One‐year mean PM2.5 exposure before baseline by residential address in Aspirin in Reducing Events in the Elderly (ASPREE) participants.
Association of PM2.5 with risk of dementia
3.3
In Cox proportional hazards regression models, no statistically significant associations were observed between PM2.5 exposure, assessed both as a continuous variable and using guideline‐based cut‐offs, and incident dementia in the overall population (Table 2).

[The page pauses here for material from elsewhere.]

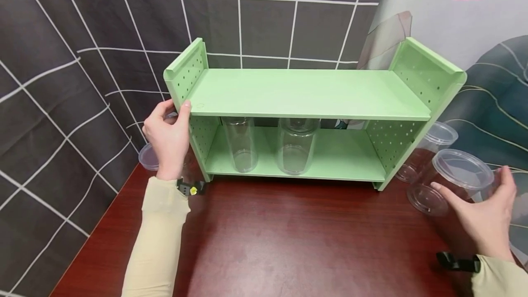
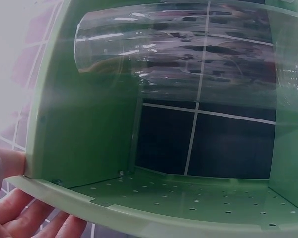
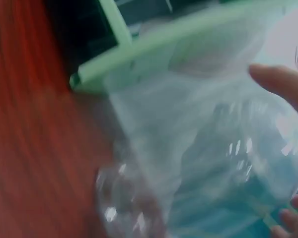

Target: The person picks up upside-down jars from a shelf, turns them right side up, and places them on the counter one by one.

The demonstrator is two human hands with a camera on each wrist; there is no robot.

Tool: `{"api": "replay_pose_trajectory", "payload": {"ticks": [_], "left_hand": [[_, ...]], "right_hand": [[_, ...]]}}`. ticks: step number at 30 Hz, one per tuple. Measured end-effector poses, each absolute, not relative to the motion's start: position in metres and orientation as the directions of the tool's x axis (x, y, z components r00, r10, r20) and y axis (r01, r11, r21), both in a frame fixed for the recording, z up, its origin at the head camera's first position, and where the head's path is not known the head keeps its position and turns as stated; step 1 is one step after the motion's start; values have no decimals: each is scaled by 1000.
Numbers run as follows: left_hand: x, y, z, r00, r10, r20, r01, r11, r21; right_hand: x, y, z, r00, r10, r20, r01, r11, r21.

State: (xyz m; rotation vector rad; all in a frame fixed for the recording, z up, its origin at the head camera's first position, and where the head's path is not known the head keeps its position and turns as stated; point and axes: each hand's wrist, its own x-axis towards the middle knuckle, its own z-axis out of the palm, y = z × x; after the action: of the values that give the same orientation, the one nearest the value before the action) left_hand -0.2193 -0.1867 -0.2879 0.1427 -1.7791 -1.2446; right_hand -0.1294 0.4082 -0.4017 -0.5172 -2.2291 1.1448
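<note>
A light-green two-tier shelf (image 1: 307, 95) stands on the table. My left hand (image 1: 171, 132) grips its left side panel, thumb at the front edge and fingers outside. In the left wrist view the thumb (image 2: 10, 162) and fingers lie on either side of the green edge. A tall clear jar (image 1: 243, 148) and a wider clear jar (image 1: 294, 150) stand upright on the lower tier. My right hand (image 1: 488, 212) is spread beside a lidded clear jar (image 1: 464, 171) right of the shelf. Its thumb overlaps the jar in the head view; contact is unclear in the blurred right wrist view.
Another lidded clear jar (image 1: 433, 143) stands behind that one, close to the right panel. A clear container lid (image 1: 148, 157) shows behind my left hand. The dark red table (image 1: 305, 237) reaches a gridded dark cloth (image 1: 268, 26) at the back and left.
</note>
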Motion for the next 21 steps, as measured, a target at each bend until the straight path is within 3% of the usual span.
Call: {"api": "replay_pose_trajectory", "payload": {"ticks": [7,11,15,21], "left_hand": [[-219,-186,-287,-565,-551,614,392,475,788],[-220,-187,-287,-563,-552,614,393,475,787],[-219,-187,-287,-564,-547,619,389,485,783],[-219,-187,-287,-564,-547,618,386,487,783]], "right_hand": [[-113,342,-353,-522,539,661,-251,644,-723],[-113,312,-343,-461,455,762,-460,612,-644],[-115,284,-343,-496,386,778,-588,510,-628],[-118,249,-358,-618,200,760,-600,505,-620]]}}
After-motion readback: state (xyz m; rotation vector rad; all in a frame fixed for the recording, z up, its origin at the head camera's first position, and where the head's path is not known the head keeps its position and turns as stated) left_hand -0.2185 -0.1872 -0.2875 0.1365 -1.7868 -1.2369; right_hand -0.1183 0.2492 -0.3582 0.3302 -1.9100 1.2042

In the adjusted model (Model 2), the estimated hazard ratio per 1 µg/m^3^ increase in PM2.5 was 1.01 (95% CI: 0.97 to 1.05, p = 0.58) and 1.04 (95% CI: 0.99 to 1.08, p = 0.11) in the fully adjusted model, including APOE Ɛ4 genotype (Model 3). Schoenfeld residuals indicated no evidence of violation of the proportional hazard assumption for PM2.5 exposure across all models. The likelihood ratio test provided no evidence of non‐linearity. When exposure was categorized, the highest risk was seen in the >10 µg/m^3^ group compared with ≤5 µg/m^3^, corresponding to a 50% increased risk of dementia in the fully adjusted model; however, this was not statistically significant (HR 1.50, 95% CI: 0.97 to 2.31, p = 0.07).

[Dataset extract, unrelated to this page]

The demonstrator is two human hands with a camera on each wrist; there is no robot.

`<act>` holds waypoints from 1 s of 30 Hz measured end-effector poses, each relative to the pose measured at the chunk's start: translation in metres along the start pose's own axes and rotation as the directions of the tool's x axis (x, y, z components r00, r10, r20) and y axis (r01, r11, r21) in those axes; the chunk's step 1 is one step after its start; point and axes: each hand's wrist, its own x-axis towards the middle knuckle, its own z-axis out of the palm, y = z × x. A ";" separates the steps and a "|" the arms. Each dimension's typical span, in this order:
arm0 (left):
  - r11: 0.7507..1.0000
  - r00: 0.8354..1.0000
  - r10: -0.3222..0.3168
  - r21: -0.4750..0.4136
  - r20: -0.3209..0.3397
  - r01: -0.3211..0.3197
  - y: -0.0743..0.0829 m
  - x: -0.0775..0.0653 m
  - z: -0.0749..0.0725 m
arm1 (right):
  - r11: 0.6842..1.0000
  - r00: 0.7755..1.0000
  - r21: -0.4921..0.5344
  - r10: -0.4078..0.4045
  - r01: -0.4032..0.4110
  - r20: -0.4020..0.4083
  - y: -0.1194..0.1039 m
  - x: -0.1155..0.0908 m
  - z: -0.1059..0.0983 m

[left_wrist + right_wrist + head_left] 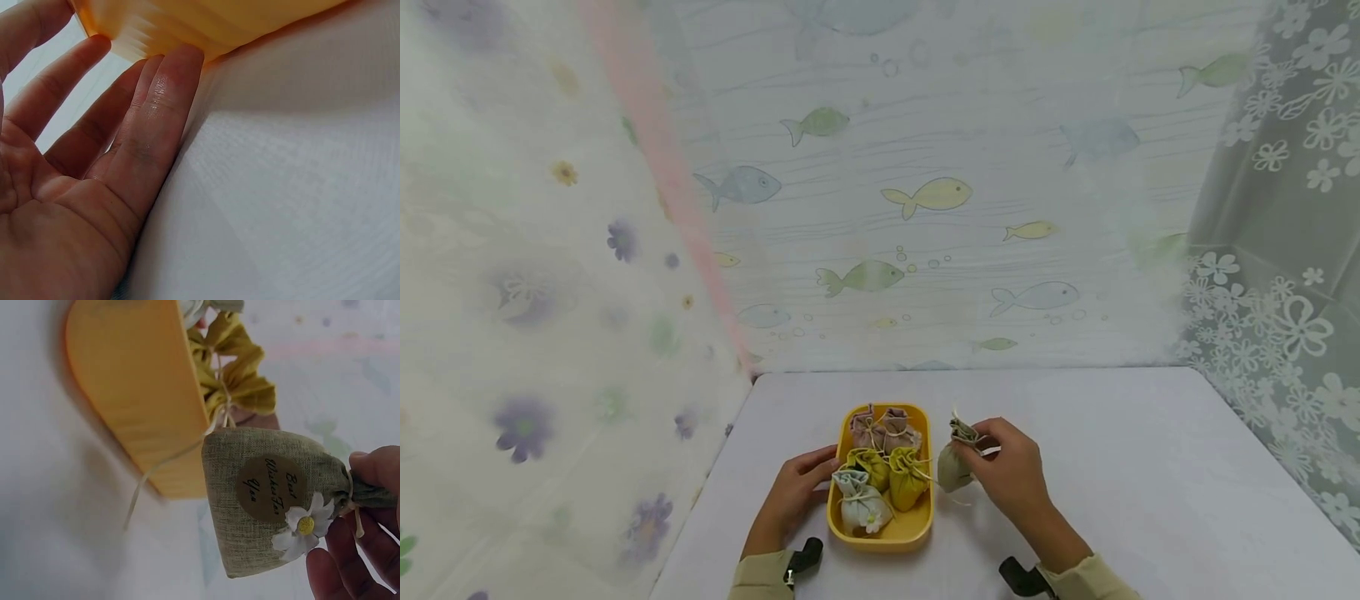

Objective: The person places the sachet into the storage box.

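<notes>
My right hand [1017, 468] pinches a green drawstring sachet [953, 468] by its gathered neck, just right of the yellow tray [880, 546]. In the right wrist view the sachet [250, 487] shows a round "Best Wishes For You" label and a white daisy. Straight fingers of my left hand [793, 496] touch the tray's left side; the left wrist view shows the fingertips against its wall [250, 25]. Inside the tray lie two pinkish sachets [898, 433] at the back, two mustard ones [907, 479] in the middle and a pale one [861, 504] with a flower in front.
A white-covered table [1120, 467] lies beneath everything. Behind it hangs a curtain [925, 317] printed with fish, with a flowered sheet [587, 350] on the left and a lacy flowered curtain [1292, 333] on the right. A light cord [150, 475] trails beside the tray.
</notes>
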 end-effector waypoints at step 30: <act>1.000 0.998 -0.012 0.019 -0.054 0.013 0.004 -0.006 0.005 | 0.981 0.983 0.188 -0.080 0.047 0.167 -0.046 -0.028 0.042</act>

Sex‐specific associations between PM2.5 exposure and incident dementia
3.4
There was some evidence that sex modified the association between air pollution and dementia, with interaction terms for continuous exposures ranging from 0.046 to 0.13 across all models (Figure 2). When exposure was categorized, the interaction with sex in the highest exposure group was statistically significant across all models (p values ranging from 0.005 to 0.007; Figure 3), whereas no evidence of interaction was observed in the lower categories of exposure.
Cox proportional hazards models for association between PM2.5 exposure (per unit increase) and incident dementia: subgroup analysis by sex.
Cox proportional hazards models for association between PM2.5 exposure (cut‐offs) and incident dementia: subgroup analysis by sex.
Analyses stratified by sex revealed different patterns of associations. In females (Table S2), the association estimates were consistently positive across all models, reaching statistical significance in the fully adjusted model (Model 3), where each 1 µg/m^3^ increase in 1‐year mean PM2.5 exposure was associated with a 7% higher risk of dementia (HR 1.07, 95% CI: 1.01 to 1.14, p = 0.03).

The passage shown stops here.